Assigned task: Please retype the listing below exactly, from its opening line through the line where "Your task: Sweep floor" appears.

—————

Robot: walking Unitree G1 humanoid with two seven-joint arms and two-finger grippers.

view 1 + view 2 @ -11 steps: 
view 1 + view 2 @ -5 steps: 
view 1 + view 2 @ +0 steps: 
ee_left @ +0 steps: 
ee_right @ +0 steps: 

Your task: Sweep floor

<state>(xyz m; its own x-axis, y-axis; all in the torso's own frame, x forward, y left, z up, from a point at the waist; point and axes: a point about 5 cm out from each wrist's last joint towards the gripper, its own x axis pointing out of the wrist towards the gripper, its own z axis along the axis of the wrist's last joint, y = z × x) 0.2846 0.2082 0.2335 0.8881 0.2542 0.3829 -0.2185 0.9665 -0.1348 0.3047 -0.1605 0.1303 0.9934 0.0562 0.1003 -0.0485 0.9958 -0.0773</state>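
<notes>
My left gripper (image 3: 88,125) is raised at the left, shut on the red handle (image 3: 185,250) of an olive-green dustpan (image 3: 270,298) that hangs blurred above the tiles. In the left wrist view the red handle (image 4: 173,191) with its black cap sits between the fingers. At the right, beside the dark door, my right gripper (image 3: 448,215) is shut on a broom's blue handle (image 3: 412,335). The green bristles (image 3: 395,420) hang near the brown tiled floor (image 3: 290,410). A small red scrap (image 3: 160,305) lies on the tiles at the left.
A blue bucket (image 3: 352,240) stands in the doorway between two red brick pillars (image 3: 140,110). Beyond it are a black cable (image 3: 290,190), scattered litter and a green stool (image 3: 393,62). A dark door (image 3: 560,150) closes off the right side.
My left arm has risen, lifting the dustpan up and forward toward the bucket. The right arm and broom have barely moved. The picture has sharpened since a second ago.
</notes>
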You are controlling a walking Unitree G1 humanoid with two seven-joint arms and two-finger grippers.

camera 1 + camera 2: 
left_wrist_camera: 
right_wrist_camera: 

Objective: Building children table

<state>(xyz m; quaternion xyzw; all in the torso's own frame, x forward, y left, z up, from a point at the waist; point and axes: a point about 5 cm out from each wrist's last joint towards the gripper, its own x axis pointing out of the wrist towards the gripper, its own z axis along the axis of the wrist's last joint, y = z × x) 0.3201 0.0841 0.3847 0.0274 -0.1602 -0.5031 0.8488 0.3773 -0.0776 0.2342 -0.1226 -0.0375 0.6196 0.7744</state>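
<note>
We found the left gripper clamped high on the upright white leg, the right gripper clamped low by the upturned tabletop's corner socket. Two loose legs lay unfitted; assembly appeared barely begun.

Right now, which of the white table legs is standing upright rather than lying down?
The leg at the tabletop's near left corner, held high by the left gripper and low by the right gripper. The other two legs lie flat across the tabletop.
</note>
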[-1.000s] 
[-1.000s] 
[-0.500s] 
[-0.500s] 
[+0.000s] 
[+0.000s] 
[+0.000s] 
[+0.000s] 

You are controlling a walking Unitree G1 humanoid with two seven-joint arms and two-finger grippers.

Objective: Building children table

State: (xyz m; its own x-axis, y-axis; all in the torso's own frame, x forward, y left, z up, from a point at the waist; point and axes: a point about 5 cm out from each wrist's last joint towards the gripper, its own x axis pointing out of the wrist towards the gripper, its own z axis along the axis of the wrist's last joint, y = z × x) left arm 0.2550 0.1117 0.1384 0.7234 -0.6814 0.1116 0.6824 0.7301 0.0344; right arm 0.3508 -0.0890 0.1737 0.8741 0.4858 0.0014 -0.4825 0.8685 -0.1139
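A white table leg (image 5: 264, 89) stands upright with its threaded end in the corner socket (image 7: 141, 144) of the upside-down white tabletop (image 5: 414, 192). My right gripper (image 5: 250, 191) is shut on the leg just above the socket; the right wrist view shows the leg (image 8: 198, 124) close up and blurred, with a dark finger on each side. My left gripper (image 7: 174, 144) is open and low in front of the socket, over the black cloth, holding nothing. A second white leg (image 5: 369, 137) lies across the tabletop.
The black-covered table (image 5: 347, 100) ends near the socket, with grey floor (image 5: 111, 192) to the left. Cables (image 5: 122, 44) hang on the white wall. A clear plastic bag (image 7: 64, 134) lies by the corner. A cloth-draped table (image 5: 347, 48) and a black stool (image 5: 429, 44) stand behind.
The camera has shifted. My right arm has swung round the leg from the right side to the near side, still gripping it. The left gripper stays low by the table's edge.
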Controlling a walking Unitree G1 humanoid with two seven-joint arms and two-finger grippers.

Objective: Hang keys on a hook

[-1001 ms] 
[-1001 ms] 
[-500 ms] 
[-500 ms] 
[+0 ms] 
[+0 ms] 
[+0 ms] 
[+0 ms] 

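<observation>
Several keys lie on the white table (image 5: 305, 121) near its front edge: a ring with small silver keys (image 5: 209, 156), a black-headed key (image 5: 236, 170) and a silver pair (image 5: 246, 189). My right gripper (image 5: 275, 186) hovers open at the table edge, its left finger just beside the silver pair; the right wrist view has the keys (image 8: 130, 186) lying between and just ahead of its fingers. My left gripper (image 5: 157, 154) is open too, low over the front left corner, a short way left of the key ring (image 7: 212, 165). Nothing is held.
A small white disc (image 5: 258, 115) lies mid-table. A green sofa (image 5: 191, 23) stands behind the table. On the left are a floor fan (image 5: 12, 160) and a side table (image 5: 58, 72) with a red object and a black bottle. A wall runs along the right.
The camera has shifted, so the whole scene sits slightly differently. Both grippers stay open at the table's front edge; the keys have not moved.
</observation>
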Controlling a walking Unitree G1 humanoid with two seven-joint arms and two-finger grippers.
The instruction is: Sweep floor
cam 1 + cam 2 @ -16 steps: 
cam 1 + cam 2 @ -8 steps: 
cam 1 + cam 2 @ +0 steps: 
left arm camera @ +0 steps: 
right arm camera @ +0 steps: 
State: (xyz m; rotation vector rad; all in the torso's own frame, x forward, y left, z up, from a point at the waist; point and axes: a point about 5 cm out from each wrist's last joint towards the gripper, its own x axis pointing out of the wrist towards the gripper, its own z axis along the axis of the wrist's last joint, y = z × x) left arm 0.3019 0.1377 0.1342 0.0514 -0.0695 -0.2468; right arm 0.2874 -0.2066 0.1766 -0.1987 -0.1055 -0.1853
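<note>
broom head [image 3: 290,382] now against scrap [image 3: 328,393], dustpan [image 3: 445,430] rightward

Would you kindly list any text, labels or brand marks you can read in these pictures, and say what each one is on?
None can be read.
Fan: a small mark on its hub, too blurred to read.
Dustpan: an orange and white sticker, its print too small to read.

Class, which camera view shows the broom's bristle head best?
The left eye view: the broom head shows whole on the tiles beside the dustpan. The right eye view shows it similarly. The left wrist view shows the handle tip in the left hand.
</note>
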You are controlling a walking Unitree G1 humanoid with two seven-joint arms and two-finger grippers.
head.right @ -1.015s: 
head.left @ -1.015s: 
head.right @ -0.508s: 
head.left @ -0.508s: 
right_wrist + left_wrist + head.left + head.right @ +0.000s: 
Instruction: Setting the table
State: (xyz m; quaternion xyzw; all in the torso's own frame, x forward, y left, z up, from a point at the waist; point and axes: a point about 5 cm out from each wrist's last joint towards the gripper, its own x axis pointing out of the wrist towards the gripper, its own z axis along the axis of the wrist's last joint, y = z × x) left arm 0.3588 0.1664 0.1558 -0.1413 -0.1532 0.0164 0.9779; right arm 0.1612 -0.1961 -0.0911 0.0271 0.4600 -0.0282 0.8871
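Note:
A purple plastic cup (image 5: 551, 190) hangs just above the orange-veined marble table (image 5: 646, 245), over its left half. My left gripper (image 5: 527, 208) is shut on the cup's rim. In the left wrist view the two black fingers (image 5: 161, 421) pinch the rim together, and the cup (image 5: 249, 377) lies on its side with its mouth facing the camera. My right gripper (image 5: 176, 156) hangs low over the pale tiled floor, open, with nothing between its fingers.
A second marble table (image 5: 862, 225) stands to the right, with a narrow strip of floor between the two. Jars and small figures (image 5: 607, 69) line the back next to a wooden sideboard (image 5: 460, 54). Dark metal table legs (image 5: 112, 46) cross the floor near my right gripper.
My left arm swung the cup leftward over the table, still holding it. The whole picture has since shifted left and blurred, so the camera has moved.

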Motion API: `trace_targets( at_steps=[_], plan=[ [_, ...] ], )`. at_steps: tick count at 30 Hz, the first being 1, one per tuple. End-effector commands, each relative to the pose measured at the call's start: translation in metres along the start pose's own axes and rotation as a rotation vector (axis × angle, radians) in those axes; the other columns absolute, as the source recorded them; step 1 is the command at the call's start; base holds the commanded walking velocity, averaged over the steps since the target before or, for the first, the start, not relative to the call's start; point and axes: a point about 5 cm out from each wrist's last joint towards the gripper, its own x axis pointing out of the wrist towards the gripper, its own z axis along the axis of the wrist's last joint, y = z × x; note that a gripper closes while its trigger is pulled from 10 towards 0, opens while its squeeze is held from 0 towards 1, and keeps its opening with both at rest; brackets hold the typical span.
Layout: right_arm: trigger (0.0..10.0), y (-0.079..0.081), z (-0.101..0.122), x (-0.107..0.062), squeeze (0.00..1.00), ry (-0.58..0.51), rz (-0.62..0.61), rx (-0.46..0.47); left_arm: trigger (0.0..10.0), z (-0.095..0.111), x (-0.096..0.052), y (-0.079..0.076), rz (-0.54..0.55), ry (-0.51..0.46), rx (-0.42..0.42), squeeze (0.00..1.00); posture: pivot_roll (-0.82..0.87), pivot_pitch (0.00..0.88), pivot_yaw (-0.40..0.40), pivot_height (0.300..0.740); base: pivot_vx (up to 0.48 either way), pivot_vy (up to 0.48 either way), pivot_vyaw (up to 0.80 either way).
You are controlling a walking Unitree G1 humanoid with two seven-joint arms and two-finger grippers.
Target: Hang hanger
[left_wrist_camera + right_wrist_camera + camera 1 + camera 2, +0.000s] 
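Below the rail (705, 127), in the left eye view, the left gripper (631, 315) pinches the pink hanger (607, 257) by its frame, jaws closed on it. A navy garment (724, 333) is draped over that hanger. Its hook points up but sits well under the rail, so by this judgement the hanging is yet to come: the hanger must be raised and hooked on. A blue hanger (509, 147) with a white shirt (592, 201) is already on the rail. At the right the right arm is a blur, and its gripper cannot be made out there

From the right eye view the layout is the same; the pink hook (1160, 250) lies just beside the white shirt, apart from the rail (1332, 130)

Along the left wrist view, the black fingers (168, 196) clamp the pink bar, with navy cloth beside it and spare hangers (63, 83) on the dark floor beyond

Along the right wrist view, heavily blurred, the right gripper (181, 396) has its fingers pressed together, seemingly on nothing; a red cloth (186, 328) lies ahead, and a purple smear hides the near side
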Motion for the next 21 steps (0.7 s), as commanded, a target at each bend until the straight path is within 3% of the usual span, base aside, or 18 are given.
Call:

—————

Answer space:
Robot: walking Unitree G1 humanoid with two seven-joint arms and two-finger grippers.

view 1 + view 2 @ -11 steps: 
view 1 + view 2 @ -5 steps: 
view 1 + view 2 @ +0 steps: 
ee_left @ +0 steps: 
ee_right @ +0 steps: 

Your task: Sweep floor

This answer has been written out in full.